ARTICLE 11. DISSOLUTION

Section 11.1 Liquidation. Upon the occurrence of any

event requiring dissolution as set forth in Section 10.1, if

the business of the Company is not continued by the remaining

Members pursuant to Section 10.2, the Company shall

immediately execute and deliver to the Secretary of State a

statement of its intent to dissolve. Upon filing the

statement of intent to dissolve, the Company shall cease to

carry on its business and shall wind up its affairs and

liquidate.

In the course of the dissolution and winding up the

affairs of the Company, every effort shall be made to sell the

assets of the Company for cash so that the distribution may be

made to the Members in cash. If the Company's assets include

notes secured by deeds of trust on properties which the

Company or an Affiliate has sold, said notes and deeds of

trust may be distributed in kind to the Members if the Members

may legally accept same, and shall be valued at one hundred

percent (100%) of the unpaid principal balance of said notes,

plus accrued interest at the time of such distribution. Any

assets including notes secured by deeds of trust which are

owned by the Company and cannot conveniently or economically

be converted into cash, may be distributed in kind to the

Members. Unless the Members otherwise agree in writing, each

Member shall receive a proportionate share of each of those

assets which are to be distributed in kind.

Section 11.2 Distribution of Assets. During the

Liquidation of the Company, the Members shall continue to

share profits and losses in the same proportions as before

dissolution. In settling accounts after dissolution, (i) the

outstanding balance of the AEC Loan and all accrued but unpaid

interest thereon shall be repaid by AEC to the extent not

deemed paid pursuant to this Section 11.2 and Sections

7.3(a)(iii) and 7.3(b), (ii) the aggregate amount of all prior

distributions of Net Available Cash to a Member pursuant to

Section 7.3(a)(v) in excess of the additional amount of Net

Available Cash that such Member would receive if the aggregate

amount of all prior distributions of Net Available Cash to the

Members pursuant to Section 7.3(a)(v) were repaid to the

Company and distributed to the Members as Net Available Cash

in Liquidation of the Company pursuant to this Section 11.2

and Section 7.3(a) shall be paid by such Member to the other

Member, and (iii) the proceeds from the Liquidation of the

Company's assets shall be applied as follows:

(a) To creditors of the Company, in the order of

priority as provided by law, other than debts owed to Members

for their contributions; and

(b) To the Members in accordance with Section 7.3;

provided, however, that (i) no distributions of Net Available

Cash in Liquidation of the Company shall be made pursuant to

Section 7.3(a)(v), and (ii) if immediately prior to such

Liquidation $20,000,000 exceeds the sum of (A) 50% of the

aggregate distributions to CCLI pursuant to Section 7.3(a)(vi)

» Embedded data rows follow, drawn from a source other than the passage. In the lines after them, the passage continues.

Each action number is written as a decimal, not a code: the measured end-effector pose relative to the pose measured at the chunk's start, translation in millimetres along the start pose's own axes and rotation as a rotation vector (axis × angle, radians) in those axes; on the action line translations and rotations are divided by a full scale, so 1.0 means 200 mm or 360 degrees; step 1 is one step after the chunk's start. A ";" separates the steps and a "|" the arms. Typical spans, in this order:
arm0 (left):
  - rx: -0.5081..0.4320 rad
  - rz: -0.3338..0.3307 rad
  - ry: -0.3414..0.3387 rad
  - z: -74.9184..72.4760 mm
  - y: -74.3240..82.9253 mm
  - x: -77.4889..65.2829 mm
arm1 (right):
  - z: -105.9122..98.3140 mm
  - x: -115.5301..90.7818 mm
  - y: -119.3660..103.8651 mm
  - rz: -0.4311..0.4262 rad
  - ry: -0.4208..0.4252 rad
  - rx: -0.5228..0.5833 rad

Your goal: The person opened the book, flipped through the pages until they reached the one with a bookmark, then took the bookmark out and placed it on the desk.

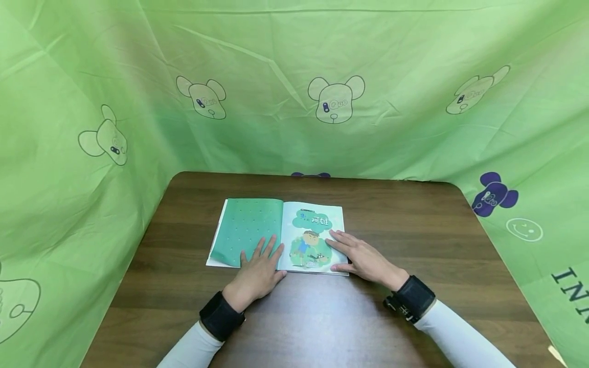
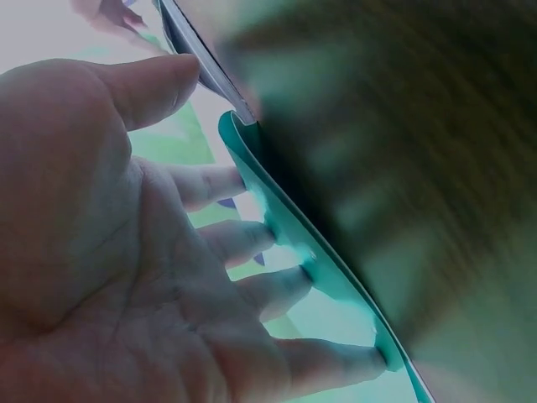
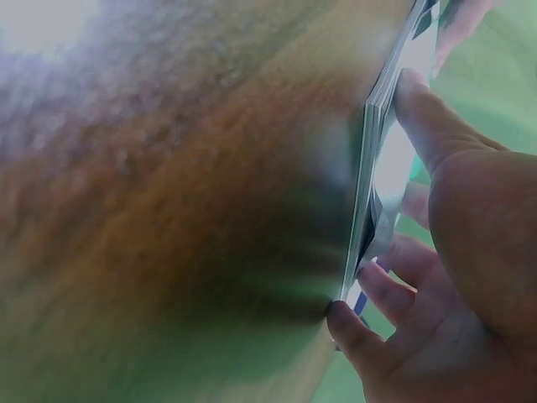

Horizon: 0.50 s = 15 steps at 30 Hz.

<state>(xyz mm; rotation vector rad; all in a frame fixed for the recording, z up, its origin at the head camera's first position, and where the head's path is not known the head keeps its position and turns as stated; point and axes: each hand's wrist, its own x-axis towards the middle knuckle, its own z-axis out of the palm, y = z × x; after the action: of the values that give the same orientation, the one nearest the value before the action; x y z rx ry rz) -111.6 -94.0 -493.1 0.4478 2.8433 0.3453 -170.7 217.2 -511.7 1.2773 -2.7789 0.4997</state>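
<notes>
A picture book [image 1: 313,240] lies spread on the table in the head view. Its left side is a plain green page with small dots. On the white right page are a cloud-shaped title and a cartoon child. My left hand [image 1: 257,276] rests with spread fingers on the lower part of the green page, the thumb near the bottom of the spine. My right hand [image 1: 365,260] touches the right page near its outer edge, fingers extended. In the left wrist view fingertips meet the green page [image 2: 310,243]. The right wrist view shows the stacked page edges [image 3: 362,193] beside my thumb.
The book lies on a brown wooden table [image 1: 414,230]. A green cloth [image 1: 267,61] printed with bear heads hangs behind and along both sides. Black bands [image 1: 222,316] circle both wrists. A small pale object [image 1: 557,355] shows at the lower right corner.
</notes>
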 end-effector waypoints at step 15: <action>0.0091 -0.0071 0.0042 0.03 0.07 0.04 | 0.00 0.04 -0.03 0.0090 0.0017 -0.0119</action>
<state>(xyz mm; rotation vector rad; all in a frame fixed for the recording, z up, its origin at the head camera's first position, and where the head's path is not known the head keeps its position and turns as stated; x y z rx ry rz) -114.0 -78.1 -496.4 0.3932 2.8901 0.2644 -172.4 207.6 -507.7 1.1805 -2.8032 0.4000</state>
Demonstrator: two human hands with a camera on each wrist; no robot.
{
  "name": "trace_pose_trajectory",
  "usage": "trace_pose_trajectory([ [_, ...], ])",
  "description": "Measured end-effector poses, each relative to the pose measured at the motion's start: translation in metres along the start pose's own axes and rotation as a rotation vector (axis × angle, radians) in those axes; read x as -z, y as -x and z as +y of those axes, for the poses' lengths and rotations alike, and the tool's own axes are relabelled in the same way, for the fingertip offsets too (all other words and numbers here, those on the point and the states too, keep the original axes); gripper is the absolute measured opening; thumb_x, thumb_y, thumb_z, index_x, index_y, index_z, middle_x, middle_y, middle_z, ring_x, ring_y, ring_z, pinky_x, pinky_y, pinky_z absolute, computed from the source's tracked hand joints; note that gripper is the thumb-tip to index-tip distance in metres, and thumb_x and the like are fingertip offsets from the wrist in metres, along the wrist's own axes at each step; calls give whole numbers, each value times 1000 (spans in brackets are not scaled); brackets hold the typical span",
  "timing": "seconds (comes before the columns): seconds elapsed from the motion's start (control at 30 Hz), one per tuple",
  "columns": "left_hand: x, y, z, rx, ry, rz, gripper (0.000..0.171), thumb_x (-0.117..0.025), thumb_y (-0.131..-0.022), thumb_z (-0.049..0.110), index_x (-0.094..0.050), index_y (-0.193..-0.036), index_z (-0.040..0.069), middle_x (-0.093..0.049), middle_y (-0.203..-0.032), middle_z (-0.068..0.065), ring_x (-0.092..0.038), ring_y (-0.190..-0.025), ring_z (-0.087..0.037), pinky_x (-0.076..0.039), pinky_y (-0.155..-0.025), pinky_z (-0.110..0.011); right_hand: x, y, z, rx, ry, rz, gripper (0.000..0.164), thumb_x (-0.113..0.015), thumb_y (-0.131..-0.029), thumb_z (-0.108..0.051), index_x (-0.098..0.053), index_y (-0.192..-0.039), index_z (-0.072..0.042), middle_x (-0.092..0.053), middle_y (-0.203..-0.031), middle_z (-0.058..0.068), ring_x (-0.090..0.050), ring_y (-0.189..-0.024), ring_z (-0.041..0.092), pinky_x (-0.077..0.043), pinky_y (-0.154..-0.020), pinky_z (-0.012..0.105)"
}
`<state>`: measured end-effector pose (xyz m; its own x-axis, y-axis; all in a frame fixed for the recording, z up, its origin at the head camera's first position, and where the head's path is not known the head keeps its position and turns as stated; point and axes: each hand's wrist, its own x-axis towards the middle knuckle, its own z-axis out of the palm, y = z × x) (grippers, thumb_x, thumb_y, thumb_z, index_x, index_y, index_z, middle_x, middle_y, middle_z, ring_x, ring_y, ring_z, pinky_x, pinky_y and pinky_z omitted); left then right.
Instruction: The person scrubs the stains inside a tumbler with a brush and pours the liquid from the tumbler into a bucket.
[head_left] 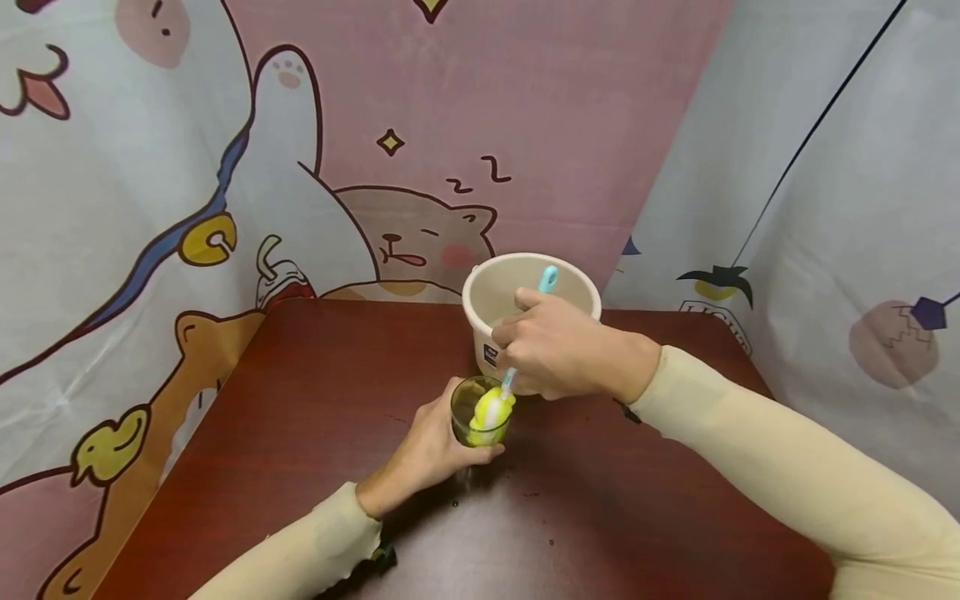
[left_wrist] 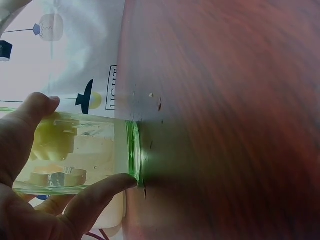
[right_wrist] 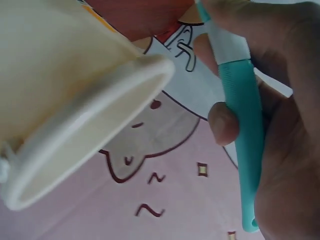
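Observation:
My left hand [head_left: 429,446] grips a green-tinted drinking glass [head_left: 460,402] around its side. In the left wrist view the thumb and fingers wrap the clear wall of the glass [left_wrist: 97,150], with one fingertip at its thick base, close over the table. A cup brush with a yellow and white sponge head [head_left: 491,412] has that head inside the glass. My right hand [head_left: 562,346] holds the brush from above by its handle, tilted. The right wrist view shows fingers curled round the teal and white handle [right_wrist: 242,115].
Just behind the hands stands a cream bucket [head_left: 480,329], its rim [right_wrist: 90,120] near the right hand. The dark red-brown table [head_left: 337,375] carries small specks and drops. A cartoon-printed cloth [head_left: 570,125] hangs along the back and sides.

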<state>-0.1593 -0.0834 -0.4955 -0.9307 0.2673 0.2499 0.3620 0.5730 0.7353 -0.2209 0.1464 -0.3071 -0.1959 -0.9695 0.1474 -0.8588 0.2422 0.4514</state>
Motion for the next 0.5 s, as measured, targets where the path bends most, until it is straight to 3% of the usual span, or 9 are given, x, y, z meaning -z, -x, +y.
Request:
trace_pose_trajectory([
  [0.27,0,-1,2,4,11,-15,86,-110,-78,40,-58,-145,26,-81,-121,8,-78,-104,-11,-65,-93,-31,-19,0,-10,-27,-25,47,26,-102,-83,-45,-82,-85,-28,-72,-83,-12,-67,-78,13,-36,-83,40],
  [0.4,1,-1,2,9,3,-12,86,-110,-78,40,-58,-144,25,-80,-117,8,-78,-102,-10,-64,-91,-29,-24,-6,-17,-8,28,48,25,-102,-79,-43,-82,-85,-30,-75,-87,-12,-68,-78,14,-37,-85,39],
  [0.5,1,0,2,-2,-1,-2,85,-110,-78,40,-58,-143,23,-80,-114,8,-78,-100,-11,-65,-89,-30,-24,-13,-22,27,107,4,24,-102,-75,-40,-83,-87,-32,-73,-88,-11,-70,-83,15,-39,-89,39],
])
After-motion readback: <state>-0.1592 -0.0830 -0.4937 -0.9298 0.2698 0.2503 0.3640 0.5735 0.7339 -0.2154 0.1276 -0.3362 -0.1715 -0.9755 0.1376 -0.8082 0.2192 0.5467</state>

and (B) 100% of the aggregate distributions to CCLI pursuant

to Sections 7.3(a)(vii)(B) and 7.3(a)(viii), distributions of

Net Available Cash in Liquidation of the Company pursuant to

Section 7.3 shall be modified as follows until the sum of (A)

50% of Net Available Cash distributed to CCLI in Liquidation

of the Company pursuant to this Section 11.2 and Section

7.3(a)(vi) and (B) 100% of Net Available Cash distributed to

CCLI in Liquidation of the Company pursuant to this Section

11.2 and Section 7.3(a)(viii) is equal to such excess: (1)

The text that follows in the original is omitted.